**PROBLEM DETAILS**
Reproduce exactly the lines that run from the start of the records below to the line with "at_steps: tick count", inclusive.

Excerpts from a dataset
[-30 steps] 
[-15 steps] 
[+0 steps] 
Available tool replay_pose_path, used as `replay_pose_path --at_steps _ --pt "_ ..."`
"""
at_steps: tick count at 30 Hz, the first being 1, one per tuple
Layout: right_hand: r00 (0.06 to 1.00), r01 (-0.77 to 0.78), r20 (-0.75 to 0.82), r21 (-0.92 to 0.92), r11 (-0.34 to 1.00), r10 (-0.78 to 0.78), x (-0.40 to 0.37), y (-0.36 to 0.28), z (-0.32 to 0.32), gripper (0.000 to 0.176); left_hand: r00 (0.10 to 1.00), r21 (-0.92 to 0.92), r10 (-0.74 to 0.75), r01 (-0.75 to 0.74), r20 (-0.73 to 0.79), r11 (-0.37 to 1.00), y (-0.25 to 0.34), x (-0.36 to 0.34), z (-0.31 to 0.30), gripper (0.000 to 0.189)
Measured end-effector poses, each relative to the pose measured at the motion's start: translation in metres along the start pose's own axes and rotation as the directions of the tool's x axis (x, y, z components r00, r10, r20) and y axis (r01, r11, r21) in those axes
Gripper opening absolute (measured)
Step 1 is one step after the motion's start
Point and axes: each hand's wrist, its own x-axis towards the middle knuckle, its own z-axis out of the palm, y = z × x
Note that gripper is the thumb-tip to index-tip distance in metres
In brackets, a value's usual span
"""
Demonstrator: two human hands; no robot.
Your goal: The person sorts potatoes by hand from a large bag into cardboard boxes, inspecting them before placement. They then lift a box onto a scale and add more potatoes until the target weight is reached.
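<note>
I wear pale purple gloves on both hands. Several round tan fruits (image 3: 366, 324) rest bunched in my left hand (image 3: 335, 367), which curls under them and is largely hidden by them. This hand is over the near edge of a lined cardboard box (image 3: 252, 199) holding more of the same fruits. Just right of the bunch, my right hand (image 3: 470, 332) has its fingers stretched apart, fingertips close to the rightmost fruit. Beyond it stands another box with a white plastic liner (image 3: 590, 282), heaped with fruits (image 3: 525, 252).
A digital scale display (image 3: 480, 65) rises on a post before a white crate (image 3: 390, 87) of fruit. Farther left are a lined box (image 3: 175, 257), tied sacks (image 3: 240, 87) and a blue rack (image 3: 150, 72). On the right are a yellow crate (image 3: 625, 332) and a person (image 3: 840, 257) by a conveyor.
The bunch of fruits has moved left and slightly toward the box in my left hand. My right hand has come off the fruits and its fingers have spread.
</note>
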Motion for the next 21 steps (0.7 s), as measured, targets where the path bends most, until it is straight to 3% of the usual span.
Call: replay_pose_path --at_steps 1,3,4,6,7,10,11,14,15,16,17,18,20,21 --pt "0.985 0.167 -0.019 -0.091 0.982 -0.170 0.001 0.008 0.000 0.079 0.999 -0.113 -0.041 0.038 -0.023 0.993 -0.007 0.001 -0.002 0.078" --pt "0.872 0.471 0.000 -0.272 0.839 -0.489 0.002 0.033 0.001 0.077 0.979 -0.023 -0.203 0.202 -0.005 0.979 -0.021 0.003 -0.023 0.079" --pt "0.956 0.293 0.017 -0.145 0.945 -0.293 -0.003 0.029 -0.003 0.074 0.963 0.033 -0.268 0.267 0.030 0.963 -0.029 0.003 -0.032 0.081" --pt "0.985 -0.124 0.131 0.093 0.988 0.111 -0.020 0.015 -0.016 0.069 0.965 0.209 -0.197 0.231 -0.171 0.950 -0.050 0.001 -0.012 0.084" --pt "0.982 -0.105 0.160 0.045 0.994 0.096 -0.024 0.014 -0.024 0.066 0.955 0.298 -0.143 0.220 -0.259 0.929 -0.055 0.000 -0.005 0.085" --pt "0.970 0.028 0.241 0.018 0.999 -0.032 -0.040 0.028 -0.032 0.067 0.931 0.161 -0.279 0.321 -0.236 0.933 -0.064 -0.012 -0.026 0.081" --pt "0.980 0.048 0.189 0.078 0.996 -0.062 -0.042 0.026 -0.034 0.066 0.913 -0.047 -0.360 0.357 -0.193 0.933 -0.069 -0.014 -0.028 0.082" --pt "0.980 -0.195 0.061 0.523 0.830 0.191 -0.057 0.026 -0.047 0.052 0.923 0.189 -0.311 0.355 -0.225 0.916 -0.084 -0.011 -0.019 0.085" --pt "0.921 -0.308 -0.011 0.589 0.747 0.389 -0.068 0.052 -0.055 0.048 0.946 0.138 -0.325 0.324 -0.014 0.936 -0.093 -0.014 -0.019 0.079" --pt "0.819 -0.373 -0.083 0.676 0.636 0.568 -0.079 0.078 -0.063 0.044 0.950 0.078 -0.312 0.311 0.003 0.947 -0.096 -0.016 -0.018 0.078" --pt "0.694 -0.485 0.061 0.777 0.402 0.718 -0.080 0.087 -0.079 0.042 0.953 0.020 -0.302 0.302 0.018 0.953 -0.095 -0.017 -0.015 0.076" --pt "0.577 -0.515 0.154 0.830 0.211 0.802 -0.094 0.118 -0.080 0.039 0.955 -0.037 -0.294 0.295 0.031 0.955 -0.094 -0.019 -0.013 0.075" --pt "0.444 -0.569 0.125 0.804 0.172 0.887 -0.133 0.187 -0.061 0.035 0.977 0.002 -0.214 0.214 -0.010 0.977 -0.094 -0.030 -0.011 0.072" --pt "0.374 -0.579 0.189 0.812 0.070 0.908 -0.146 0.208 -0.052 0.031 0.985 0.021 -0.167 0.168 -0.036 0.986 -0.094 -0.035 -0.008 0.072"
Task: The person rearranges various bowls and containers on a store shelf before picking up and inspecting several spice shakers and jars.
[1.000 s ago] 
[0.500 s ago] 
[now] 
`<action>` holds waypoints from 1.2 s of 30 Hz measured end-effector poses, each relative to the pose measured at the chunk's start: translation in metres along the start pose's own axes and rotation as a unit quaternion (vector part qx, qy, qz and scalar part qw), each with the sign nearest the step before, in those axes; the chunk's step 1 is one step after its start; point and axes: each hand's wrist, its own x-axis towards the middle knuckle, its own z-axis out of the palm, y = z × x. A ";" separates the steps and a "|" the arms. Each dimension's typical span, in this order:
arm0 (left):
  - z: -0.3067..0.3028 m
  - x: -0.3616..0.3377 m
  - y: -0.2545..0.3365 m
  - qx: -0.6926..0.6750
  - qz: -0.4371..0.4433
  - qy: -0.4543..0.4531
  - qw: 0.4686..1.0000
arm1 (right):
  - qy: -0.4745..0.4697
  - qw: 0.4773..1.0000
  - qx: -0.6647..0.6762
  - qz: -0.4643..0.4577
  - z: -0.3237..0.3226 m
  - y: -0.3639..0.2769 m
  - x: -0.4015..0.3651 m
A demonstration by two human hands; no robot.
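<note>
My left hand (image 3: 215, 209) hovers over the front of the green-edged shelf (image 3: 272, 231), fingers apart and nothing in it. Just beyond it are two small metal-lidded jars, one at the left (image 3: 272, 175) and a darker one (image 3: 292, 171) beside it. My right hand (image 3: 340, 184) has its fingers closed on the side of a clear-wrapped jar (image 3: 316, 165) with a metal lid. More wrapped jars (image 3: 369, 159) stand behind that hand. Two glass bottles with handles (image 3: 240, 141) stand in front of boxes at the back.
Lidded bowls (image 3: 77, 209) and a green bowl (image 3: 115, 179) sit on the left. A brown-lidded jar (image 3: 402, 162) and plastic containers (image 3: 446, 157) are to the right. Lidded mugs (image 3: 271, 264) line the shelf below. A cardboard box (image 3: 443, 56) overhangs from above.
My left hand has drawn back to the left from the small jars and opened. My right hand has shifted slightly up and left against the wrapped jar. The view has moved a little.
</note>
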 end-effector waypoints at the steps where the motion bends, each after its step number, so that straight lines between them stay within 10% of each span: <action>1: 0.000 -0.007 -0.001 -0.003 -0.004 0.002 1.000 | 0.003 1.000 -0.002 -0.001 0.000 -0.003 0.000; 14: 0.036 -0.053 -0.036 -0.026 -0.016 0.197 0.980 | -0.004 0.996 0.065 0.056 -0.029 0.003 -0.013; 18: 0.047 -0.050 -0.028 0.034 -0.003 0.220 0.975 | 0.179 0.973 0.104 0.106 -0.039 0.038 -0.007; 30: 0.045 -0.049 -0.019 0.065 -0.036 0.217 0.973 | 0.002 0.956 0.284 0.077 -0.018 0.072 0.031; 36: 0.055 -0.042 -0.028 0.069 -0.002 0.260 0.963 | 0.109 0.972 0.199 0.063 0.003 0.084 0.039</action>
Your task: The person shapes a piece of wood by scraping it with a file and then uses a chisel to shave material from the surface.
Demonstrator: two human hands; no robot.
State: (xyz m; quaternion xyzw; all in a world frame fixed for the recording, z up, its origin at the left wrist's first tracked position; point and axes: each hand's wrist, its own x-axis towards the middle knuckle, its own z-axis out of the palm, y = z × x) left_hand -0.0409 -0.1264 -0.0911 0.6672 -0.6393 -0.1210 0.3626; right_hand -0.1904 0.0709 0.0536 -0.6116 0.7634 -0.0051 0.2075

**RESPONSE TO THIS EXERCISE**
[-30 steps] 
[-15 steps] 
[+0 steps] 
Available tool replay_pose_path, used as `replay_pose_path --at_steps _ --pt "_ ..."`
"""
at_steps: tick count at 30 Hz, the first being 1, one per tuple

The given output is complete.